Monday, February 19, 2007


Dog Shoots Man

"Clinton wasn’t such a bad president," says Christopher Ruddy, a major architect of the "vast right-wing conspiracy". "In fact, he was a pretty good president in a lot of ways, and [Richard Mellon Scaife] feels that way today."

The observations of Ruddy and other veterans of the "Clinton Wars" are another indication why Hillary may not be as "unelectable" as many (including many Democrats) assume.
[Many] other conservative fund-raisers and organizers acknowledge that the grass-roots hatred for Mrs. Clinton and her husband has subsided substantially since they left the White House.
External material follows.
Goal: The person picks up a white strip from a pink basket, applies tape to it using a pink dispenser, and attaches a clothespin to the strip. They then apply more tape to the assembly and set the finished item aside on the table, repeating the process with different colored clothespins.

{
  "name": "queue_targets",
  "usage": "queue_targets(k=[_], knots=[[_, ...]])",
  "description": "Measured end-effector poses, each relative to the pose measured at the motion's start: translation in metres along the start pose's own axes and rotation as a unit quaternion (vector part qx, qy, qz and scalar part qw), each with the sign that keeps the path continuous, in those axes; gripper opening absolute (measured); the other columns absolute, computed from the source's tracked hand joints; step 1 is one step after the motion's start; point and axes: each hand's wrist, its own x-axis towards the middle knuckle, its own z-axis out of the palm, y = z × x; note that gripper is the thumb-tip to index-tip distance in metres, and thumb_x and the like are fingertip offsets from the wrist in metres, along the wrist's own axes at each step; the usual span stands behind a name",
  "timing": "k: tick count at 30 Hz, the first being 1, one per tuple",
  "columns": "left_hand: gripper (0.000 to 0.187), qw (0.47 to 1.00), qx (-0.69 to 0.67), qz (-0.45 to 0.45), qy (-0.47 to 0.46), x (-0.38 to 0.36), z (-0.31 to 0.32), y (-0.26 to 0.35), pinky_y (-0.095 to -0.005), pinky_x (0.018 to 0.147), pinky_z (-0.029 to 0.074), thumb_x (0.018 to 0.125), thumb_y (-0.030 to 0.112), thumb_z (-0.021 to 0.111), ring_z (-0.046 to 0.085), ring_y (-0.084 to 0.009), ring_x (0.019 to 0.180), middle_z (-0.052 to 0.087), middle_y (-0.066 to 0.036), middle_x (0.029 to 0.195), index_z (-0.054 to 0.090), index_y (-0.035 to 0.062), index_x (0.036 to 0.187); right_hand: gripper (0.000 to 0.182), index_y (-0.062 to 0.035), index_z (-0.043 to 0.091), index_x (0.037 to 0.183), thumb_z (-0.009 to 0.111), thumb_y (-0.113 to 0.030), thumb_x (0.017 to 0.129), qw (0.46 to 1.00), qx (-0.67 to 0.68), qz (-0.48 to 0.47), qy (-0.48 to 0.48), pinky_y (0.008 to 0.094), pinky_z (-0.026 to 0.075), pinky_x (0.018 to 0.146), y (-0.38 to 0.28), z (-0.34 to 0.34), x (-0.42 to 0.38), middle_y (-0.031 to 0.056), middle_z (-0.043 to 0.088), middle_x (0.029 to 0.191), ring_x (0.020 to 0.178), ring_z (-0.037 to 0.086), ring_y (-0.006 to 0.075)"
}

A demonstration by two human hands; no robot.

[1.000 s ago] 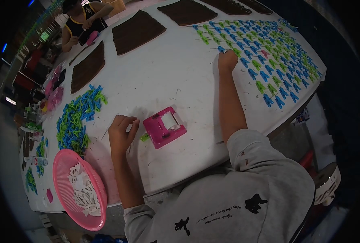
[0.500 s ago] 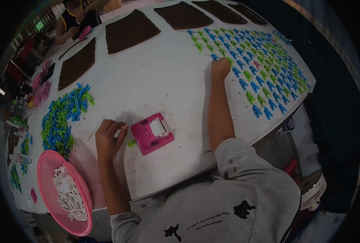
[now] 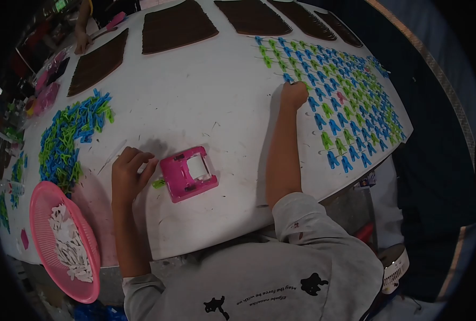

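Observation:
My right hand is closed at the left edge of a spread of blue and green clips laid in rows on the white table. A blue clip shows at its fingertips, the rest hidden by the hand. My left hand hovers with fingers loosely curled and thumb apart, and nothing shows in it. Just right of it sits a pink device with a white roll, like a tape dispenser. A green clip sticks out from its left side.
A heap of blue and green clips lies at left. In front of it stands a pink basket holding white pieces. Dark brown ridged sheets line the far side. Another person's hand is at the far left corner.
The whole view has shifted slightly. My two hands keep nearly the same places relative to the table. The other person's hand has come down toward the table beside a brown sheet.

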Motion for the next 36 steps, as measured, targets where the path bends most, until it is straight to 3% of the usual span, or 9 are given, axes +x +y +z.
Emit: queue_targets(k=[14,19,24,27,28,30,31,34,36], knots=[[0.010,0.999,-0.014,-0.028,-0.009,0.000,-0.005,-0.001,-0.0332,0.057,0.049,0.080,0.012,0.074,0.062,-0.0233,0.068,0.062,-0.008,0.075,0.070,0.0033,0.083,0.018,0.0020,0.068,0.084,0.073,-0.014,0.077,1.000,-0.010,0.002,0.004,0.0453,0.056,0.070,-0.002,0.000,-0.002,0.0226,0.070,0.087,0.082,0.069,0.0390],[0.010,0.993,-0.041,-0.112,-0.003,-0.002,-0.008,-0.004,-0.0325,0.057,0.050,0.082,0.013,0.074,0.063,-0.0233,0.067,0.062,-0.009,0.078,0.070,0.0033,0.084,0.022,0.0020,0.071,0.083,0.076,-0.018,0.075,1.000,-0.025,0.008,0.007,0.0432,0.056,0.071,-0.003,0.001,-0.001,0.0207,0.071,0.086,0.081,0.070,0.0376],[0.013,0.992,0.001,-0.124,0.007,-0.003,-0.011,-0.021,-0.0358,0.061,0.050,0.085,0.016,0.070,0.062,-0.0253,0.070,0.061,-0.009,0.079,0.071,0.0036,0.087,0.027,0.0047,0.071,0.081,0.076,-0.021,0.075,0.999,-0.031,-0.009,0.024,0.0423,0.055,0.071,0.007,0.013,0.005,0.0215,0.071,0.086,0.082,0.070,0.0378],[0.013,0.987,0.073,-0.138,0.044,-0.011,-0.018,-0.043,-0.0401,0.065,0.049,0.085,0.019,0.068,0.061,-0.0275,0.076,0.062,-0.010,0.080,0.070,0.0058,0.085,0.029,0.0095,0.070,0.080,0.075,-0.019,0.077,0.998,0.013,-0.063,-0.027,0.0438,0.054,0.065,0.006,0.003,0.001,0.0263,0.070,0.082,0.073,0.069,0.0385],[0.013,0.983,0.106,-0.134,0.061,-0.015,-0.019,-0.055,-0.0402,0.066,0.049,0.085,0.019,0.069,0.061,-0.0280,0.077,0.063,-0.009,0.080,0.069,0.0064,0.083,0.026,0.0094,0.070,0.078,0.074,-0.016,0.076,0.993,0.032,-0.111,0.002,0.0437,0.054,0.063,0.008,0.006,0.001,0.0250,0.070,0.080,0.069,0.069,0.0372],[0.015,0.972,0.177,-0.127,0.088,-0.022,-0.024,-0.077,-0.0405,0.066,0.049,0.084,0.021,0.069,0.061,-0.0284,0.079,0.064,-0.008,0.079,0.068,0.0073,0.080,0.030,0.0099,0.070,0.075,0.074,-0.020,0.076,0.996,-0.047,-0.050,-0.051,0.0427,0.055,0.065,0.001,0.002,0.004,0.0219,0.072,0.080,0.068,0.069,0.0351],[0.016,0.965,0.212,-0.123,0.097,-0.025,-0.026,-0.085,-0.0407,0.066,0.049,0.084,0.023,0.068,0.062,-0.0281,0.079,0.064,-0.007,0.079,0.067,0.0075,0.079,0.030,0.0099,0.070,0.075,0.074,-0.020,0.076,0.995,-0.041,-0.066,-0.063,0.0427,0.055,0.065,0.001,0.004,0.010,0.0219,0.072,0.080,0.068,0.069,0.0351],[0.018,0.951,0.228,-0.186,0.098,-0.031,-0.034,-0.108,-0.0411,0.066,0.050,0.086,0.024,0.066,0.062,-0.0287,0.080,0.065,-0.008,0.080,0.068,0.0067,0.081,0.038,0.0106,0.070,0.073,0.074,-0.027,0.076,0.986,-0.097,-0.036,-0.129,0.0416,0.055,0.066,0.005,0.010,0.020,0.0203,0.072,0.080,0.067,0.069,0.0336],[0.019,0.952,0.206,-0.205,0.097,-0.039,-0.037,-0.118,-0.0395,0.066,0.050,0.085,0.025,0.067,0.062,-0.0270,0.077,0.065,-0.009,0.079,0.069,0.0064,0.084,0.046,0.0144,0.068,0.080,0.076,-0.030,0.071,0.984,-0.079,-0.066,-0.148,0.0475,0.056,0.067,0.009,0.008,0.019,0.0266,0.070,0.084,0.073,0.070,0.0390]])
National efforts to raise money to stop Mrs. Clinton’s Senate campaigns in New York in 2000 and 2006 never got off the ground. Nor did plans to raise money for a “counter-Clinton” library in Little Rock. And conservatives note to their consternation that at the moment the woman they treat as the incarnation of 1960s liberalism appears to be campaigning as the least liberal of the Democratic front-runners.
If even the fires of her most full-throated fire-breathing enemies of the past have subsided, does this not suggest that a legitimate opening exists for her continue her ongoing "reintroduction" to the broader public?
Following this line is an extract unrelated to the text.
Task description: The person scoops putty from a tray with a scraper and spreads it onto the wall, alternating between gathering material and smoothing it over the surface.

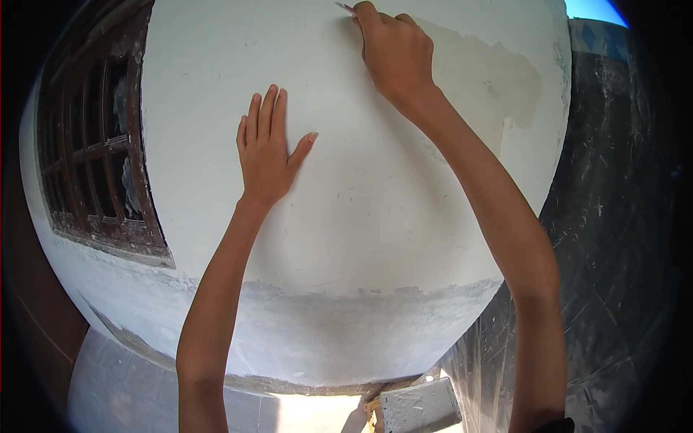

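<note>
A white plastered wall (361, 187) fills the middle of the head view. My left hand (266, 150) lies flat against it, fingers together and pointing up, holding nothing. Higher up, my right hand (395, 52) is closed around a thin scraper blade (345, 7), whose tip pokes out at the top edge and touches the wall. Most of the tool is hidden inside the fist. A greyer damp patch (498, 83) spreads to the right of that hand.
A dark wooden window with a grille (97, 144) is set into the wall at the left. A black plastic-covered surface (613, 216) runs down the right side. Below, a white plaster-caked board (420, 405) sits near the floor.
</note>
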Demonstrator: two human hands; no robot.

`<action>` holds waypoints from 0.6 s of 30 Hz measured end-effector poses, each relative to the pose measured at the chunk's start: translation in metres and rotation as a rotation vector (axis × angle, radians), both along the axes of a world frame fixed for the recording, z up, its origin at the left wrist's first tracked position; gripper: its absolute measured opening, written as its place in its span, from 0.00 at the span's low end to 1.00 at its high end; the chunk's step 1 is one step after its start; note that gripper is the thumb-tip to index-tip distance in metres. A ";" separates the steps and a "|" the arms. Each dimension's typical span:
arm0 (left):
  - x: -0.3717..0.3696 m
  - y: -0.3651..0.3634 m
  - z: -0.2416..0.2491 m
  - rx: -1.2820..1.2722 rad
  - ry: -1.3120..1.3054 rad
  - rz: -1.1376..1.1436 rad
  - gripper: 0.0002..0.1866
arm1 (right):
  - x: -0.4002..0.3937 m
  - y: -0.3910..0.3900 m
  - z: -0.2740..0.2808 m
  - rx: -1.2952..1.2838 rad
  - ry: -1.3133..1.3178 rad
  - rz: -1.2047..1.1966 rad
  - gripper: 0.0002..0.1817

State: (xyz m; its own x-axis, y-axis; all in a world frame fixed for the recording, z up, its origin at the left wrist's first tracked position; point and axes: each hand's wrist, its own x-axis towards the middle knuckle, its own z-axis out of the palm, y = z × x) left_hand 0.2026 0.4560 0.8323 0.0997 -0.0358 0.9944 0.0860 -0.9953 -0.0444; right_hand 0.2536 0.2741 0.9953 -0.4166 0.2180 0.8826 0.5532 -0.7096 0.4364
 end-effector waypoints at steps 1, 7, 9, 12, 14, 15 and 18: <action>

As an aside, one must wonder if the cooling of some anti-Clinton passions has to do with the contrast between two very different presedencies. Joseph Bottum, editor of the conservative Catholic journal First Things, makes this observation (Hat tip, Andrew Sullivan):
Where [Bill] Clinton seemed a man of enormous political competence and no principle, Bush has been a man of principle and very little political competence. The security concerns after the attacks of September 11 and the general tide of American conservatism carried Republicans through the elections of 2002 and 2004. But by 2006 Bush had squandered his party’s advantages, until even the specter of Nancy Pelosi as Speaker of the House was not enough to keep the Republicans in power.

To abandon Iraq now would be the height of irresponsibility. It would lock in place the perception of defeat, with all the predictable consequences, and it would abandon the Iraqis to whom we promised freedom and democracy. President Bush has clearly done the right thing in refusing retreat and pledging to stay the course in Iraq.
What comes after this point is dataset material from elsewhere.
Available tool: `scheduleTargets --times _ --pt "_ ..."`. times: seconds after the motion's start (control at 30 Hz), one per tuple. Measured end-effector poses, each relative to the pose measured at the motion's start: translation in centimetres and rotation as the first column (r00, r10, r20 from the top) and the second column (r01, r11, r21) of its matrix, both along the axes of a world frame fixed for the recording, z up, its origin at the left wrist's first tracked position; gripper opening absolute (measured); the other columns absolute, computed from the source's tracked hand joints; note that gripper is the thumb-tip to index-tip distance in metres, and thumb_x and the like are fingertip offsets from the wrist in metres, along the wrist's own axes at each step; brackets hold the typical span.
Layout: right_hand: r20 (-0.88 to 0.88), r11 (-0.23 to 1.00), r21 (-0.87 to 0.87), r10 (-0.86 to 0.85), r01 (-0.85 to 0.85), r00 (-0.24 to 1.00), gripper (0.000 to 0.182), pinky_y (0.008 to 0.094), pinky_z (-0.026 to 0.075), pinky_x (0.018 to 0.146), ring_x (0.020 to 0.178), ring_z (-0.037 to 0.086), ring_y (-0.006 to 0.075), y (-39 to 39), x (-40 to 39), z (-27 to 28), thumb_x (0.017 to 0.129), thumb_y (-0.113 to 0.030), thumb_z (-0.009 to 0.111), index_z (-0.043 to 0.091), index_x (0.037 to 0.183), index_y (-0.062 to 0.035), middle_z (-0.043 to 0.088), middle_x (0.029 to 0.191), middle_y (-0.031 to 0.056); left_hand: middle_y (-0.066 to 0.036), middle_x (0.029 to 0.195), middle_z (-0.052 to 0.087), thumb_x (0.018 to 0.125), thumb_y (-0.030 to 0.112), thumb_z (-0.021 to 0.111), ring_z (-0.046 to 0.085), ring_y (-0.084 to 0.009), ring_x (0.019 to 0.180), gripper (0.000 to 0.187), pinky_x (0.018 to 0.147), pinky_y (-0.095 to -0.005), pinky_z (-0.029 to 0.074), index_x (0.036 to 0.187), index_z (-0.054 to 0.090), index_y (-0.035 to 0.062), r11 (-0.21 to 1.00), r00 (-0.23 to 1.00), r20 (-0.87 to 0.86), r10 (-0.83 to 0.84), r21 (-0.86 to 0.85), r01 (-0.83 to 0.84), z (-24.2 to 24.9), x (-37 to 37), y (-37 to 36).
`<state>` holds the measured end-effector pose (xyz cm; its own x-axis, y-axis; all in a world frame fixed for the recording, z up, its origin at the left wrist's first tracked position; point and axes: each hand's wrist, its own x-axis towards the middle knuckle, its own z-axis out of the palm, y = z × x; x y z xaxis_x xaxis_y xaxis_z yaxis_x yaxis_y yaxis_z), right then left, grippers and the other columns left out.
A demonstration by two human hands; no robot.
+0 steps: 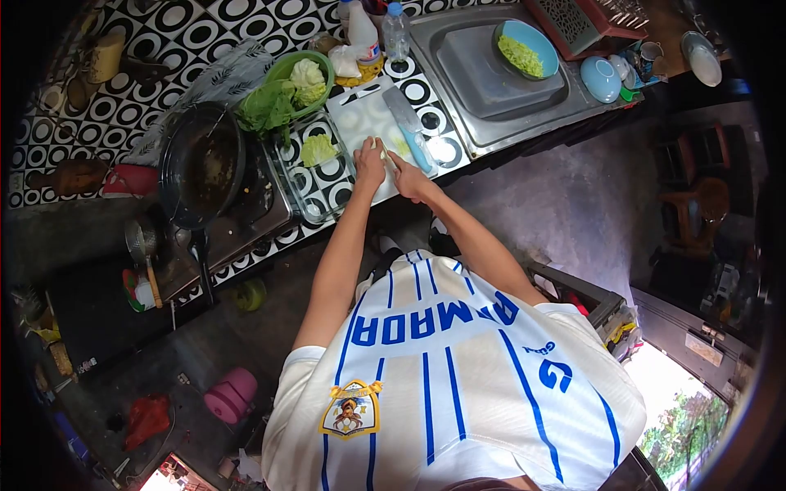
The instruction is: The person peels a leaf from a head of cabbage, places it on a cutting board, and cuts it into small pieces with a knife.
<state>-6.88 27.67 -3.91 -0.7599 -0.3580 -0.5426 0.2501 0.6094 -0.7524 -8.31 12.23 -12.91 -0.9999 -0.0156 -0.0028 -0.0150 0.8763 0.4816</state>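
Both hands are close together over a pale cutting board (352,123) on the patterned counter. My left hand (370,163) has its fingers curled round something whitish, too small to name. Beside it, my right hand (407,177) is closed at the same spot; what it grips is mostly hidden. A cleaver with a blue handle (419,150) lies on the board's right side, past my hands. Left of the board, a piece of cabbage leaf (318,150) rests in a clear glass dish (314,214). Behind that is a green basket (328,74) holding a cabbage (308,83) and dark green leaves (268,108).
A black wok (202,168) sits on the stove at left, its handle sticking out past the counter edge. On the sink at right, a blue bowl (547,51) holds chopped greens. A plastic bottle (396,33) stands behind the board.
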Motion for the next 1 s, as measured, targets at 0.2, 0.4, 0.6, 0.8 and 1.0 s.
scheduleTargets --times 0.2,0.4,0.6,0.8,1.0 --pt "-0.028 1.0 0.012 -0.008 0.008 1.0 0.058 0.04 0.052 0.044 0.043 0.057 0.0286 0.8 1.2 -0.5 0.101 -0.015 0.037 0.029 0.158 -0.0224 0.067 0.083 0.025 -0.018 0.149 0.045 0.08 0.003 0.074 0.051 -0.0446 0.119 0.065 0.103 -0.0431 0.045 0.142 0.054 0.0075 0.999 0.998 0.043 0.035 -0.005 -0.035 0.1 0.2 0.4" --pt "-0.058 0.999 -0.023 -0.03 0.028 0.998 0.059 0.0399 0.052 0.044 0.042 0.057 0.0292 1.2 2.7 -0.6 0.1 -0.012 0.037 0.03 0.158 -0.021 0.067 0.079 0.025 -0.016 0.152 0.044 0.082 0.004 0.073 0.05 -0.0438 0.12 0.065 0.104 -0.0425 0.045 0.143 0.052 0.0084 0.999 0.997 0.062 0.045 -0.02 -0.044 -0.3 0.0 0.3" --pt "-0.169 0.999 -0.049 0.004 -0.013 0.986 0.06 0.05 0.055 0.071 0.074 0.065 0.0472 2.3 4.0 -1.5 0.098 -0.011 0.042 0.03 0.156 -0.0161 0.066 0.091 0.0345 -0.019 0.15 0.045 0.082 0.011 0.075 0.051 -0.0399 0.124 0.068 0.104 -0.0428 0.041 0.145 0.05 0.0055 0.998 0.995 0.086 0.04 -0.047 -0.036 0.5 0.1 0.5" --pt "-0.227 0.998 -0.053 0.016 -0.029 0.974 0.06 0.0572 0.048 0.091 0.095 0.063 0.0547 3.5 5.2 -3.1 0.097 -0.009 0.044 0.031 0.155 -0.0116 0.065 0.096 0.0376 -0.022 0.149 0.046 0.083 0.013 0.075 0.052 -0.038 0.125 0.069 0.104 -0.0425 0.039 0.145 0.048 0.0037 0.996 0.997 0.076 0.034 -0.086 -0.027 0.4 0.1 0.5" --pt "-0.435 0.998 -0.044 0.028 -0.052 0.9 0.06 0.0594 0.049 0.085 0.088 0.062 0.0562 4.3 7.1 -5.5 0.098 -0.011 0.046 0.028 0.156 -0.0158 0.065 0.092 0.0372 -0.018 0.151 0.044 0.083 0.006 0.073 0.052 -0.0433 0.119 0.064 0.104 -0.0425 0.042 0.143 0.051 0.0052 0.999 0.999 0.022 0.028 -0.035 -0.027 -0.6 0.2 0.5"
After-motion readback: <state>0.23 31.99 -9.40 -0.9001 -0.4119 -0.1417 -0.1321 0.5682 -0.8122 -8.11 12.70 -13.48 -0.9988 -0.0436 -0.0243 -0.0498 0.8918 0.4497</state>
But hasn’t that always been the problem? Again and again, he has done the right thing in the wrong way, until, at last, his wrongness has overwhelmed his rightness. How can conservatives continue to support this man in much of anything he tries to do? Iraq is not America’s failure, and it is not conservatism’s failure. We are where we are because of George W. Bush’s failure.

In retrospect, Clinton looks successful because he would make deals with political opponents when he could -- and co-opt their issues and rhetoric at every turn. Frankly, what also made Clinton a good president was that he was forced to deal with an energetic opposition with major oversight powers. While that may have been to the detriment of the country in certain ways, it also forced him to work within specific limits. Even with a narrow Democratic majority in the Senate for 18 months in 2001 and 2002, the legacy of 9/11 gave George W. Bush more unilateral political power than is healthy for any presidency.

UPDATE: Christopher Ruddy sends an e-mail:
Some clarifications: I told the Times reporter that, "In terms of domestic policy,Clinton was not a bad president..." -- citingwelfare reform, his cooperation with the GOP in restraining federal spending, etc.

Not mentioned in the article: I also added that I continue to stand behind my reporting about aspects of the Clinton scandals that I reported on during the 90s.
Additionally, I noted that Hillary will be a polarizing article -- and that NewsMax Magazine had devoted a recent cover storyto that subject.